After watching the movie The Hobbit: An Unexpected Journey with my stepson, last week, I decided to reread J.R.R. Tolkien’s Lord of the Rings for the first time in about 20 years. I’ve been enjoying it more than expected, and have discovered several nuggets of Tolkien wisdom.
I’ve been struck by how the wisest people in Tolkien’s novels are usually slow to commit to absolutes.
Gandalf (arguably the wisest person in Middle Earth) was quick to admit mistakes and times that he might have made different choices or acted more quickly. At the same time, he was very slow to conclude the ring Bilbo found was the One Ring. When questioned about his conclusion, Gandalf did not make authoritative statements or rely on his reputation. Rather, he presented the evidence in a rather rambling fashion, leading to his logical conclusion, based on years of study and research.
At the Council of Elrond, in Rivendell, Elrond, Gandalf, Aragorn, Glorfindel, and the other wise counselors present discussed many possible scenarios for dealing with the ring, and listened to each other’s input. All were clearly unsure of the best course of action. In fact, they arrived at a decision largely by a process of elimination and recognition that anything short of destruction would be but a temporary solution.

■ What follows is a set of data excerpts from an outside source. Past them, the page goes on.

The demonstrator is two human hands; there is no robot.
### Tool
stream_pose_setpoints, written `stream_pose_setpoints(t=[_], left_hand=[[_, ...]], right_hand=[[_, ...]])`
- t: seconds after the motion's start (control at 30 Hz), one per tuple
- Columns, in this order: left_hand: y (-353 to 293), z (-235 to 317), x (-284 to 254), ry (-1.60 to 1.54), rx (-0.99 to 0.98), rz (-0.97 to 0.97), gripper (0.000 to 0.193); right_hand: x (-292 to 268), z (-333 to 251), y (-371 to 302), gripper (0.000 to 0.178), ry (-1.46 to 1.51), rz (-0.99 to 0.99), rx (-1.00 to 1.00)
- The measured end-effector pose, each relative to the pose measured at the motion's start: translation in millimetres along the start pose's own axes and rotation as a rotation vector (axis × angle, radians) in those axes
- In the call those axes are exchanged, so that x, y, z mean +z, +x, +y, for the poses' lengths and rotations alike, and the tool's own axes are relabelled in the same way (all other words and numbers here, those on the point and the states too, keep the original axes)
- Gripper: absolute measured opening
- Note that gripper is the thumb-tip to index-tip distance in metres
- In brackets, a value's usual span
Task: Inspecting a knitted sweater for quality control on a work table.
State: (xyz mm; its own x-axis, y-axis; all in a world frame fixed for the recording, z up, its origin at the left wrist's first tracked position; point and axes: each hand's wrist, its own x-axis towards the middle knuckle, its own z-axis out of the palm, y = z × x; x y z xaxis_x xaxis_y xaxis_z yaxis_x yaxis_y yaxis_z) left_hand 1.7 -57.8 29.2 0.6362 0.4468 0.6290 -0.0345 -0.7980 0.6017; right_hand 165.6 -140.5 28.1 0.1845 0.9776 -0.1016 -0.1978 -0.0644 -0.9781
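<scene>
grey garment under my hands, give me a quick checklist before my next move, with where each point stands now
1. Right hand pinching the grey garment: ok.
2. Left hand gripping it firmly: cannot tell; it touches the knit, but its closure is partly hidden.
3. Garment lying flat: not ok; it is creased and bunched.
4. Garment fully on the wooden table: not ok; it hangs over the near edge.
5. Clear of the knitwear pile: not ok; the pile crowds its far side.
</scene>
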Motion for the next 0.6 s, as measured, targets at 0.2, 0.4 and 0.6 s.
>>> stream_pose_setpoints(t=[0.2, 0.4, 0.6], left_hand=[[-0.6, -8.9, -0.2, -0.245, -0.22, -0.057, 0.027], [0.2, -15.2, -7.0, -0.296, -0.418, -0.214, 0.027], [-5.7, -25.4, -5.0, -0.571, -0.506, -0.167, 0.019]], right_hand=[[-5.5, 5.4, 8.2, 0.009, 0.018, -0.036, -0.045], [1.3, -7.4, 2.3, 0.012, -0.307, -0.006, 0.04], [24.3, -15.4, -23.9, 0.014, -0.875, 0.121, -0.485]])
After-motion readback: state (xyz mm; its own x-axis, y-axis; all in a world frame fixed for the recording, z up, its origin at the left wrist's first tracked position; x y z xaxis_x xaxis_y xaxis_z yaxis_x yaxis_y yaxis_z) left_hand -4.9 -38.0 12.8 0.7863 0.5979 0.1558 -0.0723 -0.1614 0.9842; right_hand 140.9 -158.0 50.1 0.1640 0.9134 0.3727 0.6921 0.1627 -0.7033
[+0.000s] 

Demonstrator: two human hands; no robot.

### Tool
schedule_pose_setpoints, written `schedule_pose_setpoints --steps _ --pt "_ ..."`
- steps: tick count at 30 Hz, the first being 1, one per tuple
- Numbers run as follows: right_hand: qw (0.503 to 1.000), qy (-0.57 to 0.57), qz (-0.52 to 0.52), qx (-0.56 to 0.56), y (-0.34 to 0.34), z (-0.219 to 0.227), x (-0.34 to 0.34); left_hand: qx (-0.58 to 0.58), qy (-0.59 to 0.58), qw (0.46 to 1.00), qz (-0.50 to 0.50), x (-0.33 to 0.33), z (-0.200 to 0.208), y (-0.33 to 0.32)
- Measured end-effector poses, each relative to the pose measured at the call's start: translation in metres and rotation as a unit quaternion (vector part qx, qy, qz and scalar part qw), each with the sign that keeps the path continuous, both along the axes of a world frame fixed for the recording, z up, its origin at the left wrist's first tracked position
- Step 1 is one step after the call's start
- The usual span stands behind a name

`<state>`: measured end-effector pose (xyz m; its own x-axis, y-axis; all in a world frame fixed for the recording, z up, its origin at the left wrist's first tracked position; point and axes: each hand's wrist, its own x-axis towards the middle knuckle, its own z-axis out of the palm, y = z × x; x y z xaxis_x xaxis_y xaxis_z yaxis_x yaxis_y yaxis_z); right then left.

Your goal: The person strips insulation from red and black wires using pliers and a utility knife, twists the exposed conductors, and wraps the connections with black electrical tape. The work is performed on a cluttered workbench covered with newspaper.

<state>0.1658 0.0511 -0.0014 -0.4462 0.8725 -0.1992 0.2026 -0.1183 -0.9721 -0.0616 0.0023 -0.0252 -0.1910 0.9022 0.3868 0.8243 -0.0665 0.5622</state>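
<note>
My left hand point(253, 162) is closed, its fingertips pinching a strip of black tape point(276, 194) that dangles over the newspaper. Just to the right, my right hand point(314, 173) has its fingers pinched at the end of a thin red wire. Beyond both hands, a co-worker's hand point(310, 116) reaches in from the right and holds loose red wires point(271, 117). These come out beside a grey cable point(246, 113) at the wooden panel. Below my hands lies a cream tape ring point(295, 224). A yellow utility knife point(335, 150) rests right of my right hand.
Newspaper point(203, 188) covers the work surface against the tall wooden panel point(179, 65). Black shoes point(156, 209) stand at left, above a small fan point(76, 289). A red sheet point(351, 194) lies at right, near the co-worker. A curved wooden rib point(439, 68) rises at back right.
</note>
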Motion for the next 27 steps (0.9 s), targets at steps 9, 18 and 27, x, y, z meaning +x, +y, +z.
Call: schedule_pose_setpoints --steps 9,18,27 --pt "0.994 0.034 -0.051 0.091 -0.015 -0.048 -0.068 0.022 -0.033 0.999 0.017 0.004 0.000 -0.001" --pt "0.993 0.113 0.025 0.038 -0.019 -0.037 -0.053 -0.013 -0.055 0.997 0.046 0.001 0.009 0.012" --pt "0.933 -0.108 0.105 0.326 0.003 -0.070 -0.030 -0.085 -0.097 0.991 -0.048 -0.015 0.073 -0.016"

Both Gildor and Galadriel refused to give Frodo advice, though they did provide other forms of aid. Gildor told Frodo, “Elves seldom give unguarded advice, for advice is a dangerous gift, even from the wise to the wise, and all courses may run ill.”
On the fellowship’s march south, Aragorn and Gandalf held a running debate over the wisest path for crossing the mountains. Aragorn favored the high mountain pass, whereas Gandalf favored the stealth of tunnels under the mountains, through the Mines of Moria. Yet, both conceded that their preferred route had risks, and both showed respect for the other’s opinion.
Perhaps most telling was the refusal of Gandalf, Aragorn, Elrond, and Galadriel to accept custody of the ring. Each realized the evil of the ring was too powerful for them…that, in time, the ring would master them…and the ring was safer in the temporary custody of Frodo the Hobbit.
By comparison, Saruman, Boromir, and Denethor were each completely convinced that they had the power and right to wield the ring as a powerful weapon. They had no doubts, qualms or sense of uncertainty. They were each absolutely certain of the best course of action…and they were each completely blind to both the full danger of the ring and their own limitations.
Tolkien’s perspective seems to be that only those with a high degree of arrogance born of blindness have the luxury of certainty in counsel or plans. And to them, the counsel of the wise appears as foolishness.
I’m reminded of the many times I’ve heard of a pastor (foolishly) counseling an abuse victim, “Divorce is sin. God hates divorce!” Authoritative absolutes…arrogance born of blindness…
What real life examples have you seen to support Tolkien’s perspective on humility of wisdom?